* **Description of the task**
Print, in exact form, the lines below from the one containing "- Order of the" through the one containing "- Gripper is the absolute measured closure", and omit all others.

* **Exercise data**
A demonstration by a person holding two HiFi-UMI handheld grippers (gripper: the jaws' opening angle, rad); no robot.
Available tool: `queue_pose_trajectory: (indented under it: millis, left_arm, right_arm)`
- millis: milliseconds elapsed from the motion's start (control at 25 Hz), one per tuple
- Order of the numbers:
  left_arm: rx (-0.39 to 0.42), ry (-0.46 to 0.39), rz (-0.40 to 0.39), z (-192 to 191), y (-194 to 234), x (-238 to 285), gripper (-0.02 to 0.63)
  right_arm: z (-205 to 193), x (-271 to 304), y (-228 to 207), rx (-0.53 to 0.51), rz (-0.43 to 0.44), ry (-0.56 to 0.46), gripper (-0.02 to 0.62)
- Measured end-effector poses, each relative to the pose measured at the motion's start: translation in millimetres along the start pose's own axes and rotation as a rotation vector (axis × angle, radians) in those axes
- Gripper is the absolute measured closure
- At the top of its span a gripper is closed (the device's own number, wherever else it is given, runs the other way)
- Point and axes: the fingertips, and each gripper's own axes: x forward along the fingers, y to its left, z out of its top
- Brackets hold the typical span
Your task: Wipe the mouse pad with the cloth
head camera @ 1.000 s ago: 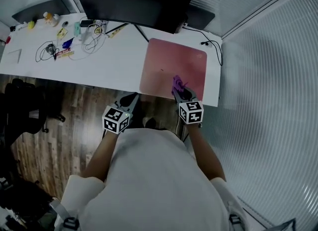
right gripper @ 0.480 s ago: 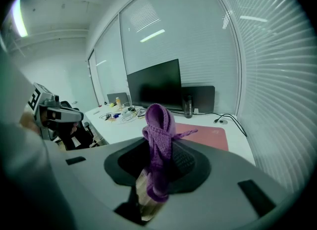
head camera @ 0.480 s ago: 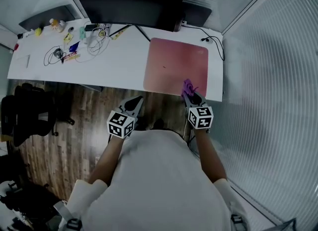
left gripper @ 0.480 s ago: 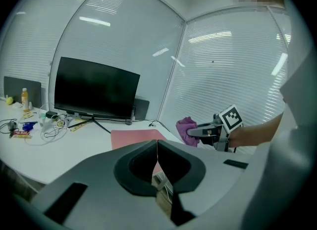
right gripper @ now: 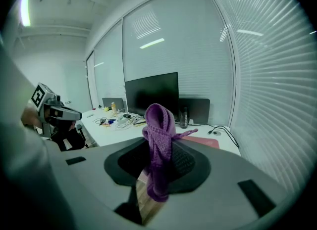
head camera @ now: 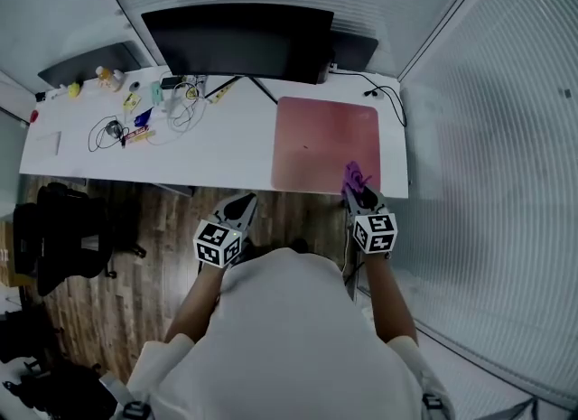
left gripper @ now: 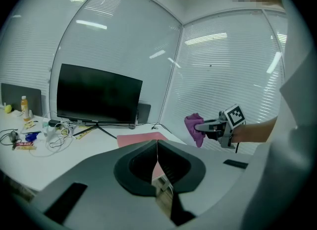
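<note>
Cloth [right gripper: 159, 125] looks a soft, light, floppy knit; right gripper [right gripper: 157, 167] clamps its bunched middle near mouse pad [head camera: 325, 143] corner; left gripper [left gripper: 157, 150] closed, empty.

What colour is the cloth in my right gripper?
The cloth is purple; clearest in the right gripper view.

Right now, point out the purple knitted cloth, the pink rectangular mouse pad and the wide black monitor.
purple knitted cloth [right gripper: 159, 135]: right gripper view, on its folded middle.
pink rectangular mouse pad [head camera: 325, 138]: head view, on its bare centre.
wide black monitor [head camera: 237, 41]: head view, on the middle of its screen.
</note>
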Motion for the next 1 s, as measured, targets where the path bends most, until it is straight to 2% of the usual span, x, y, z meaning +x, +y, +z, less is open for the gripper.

* **Written reply**
- Order of the numbers:
  left_arm: rx (-0.39 to 0.42), ry (-0.46 to 0.39), rz (-0.40 to 0.39), z (-192 to 191), y (-194 to 234), x (-238 to 285), gripper (-0.02 to 0.63)
  right_arm: z (-205 to 193), x (-271 to 304), y (-228 to 207), rx (-0.53 to 0.51), rz (-0.43 to 0.44), ry (-0.56 to 0.46), gripper (-0.02 to 0.62)
- Measured end-effector poses, each relative to the pose measured at the motion's start: translation in millimetres along the start pose's own axes and rotation as a rotation vector (axis × angle, radians) in those axes
- Gripper is the absolute measured closure

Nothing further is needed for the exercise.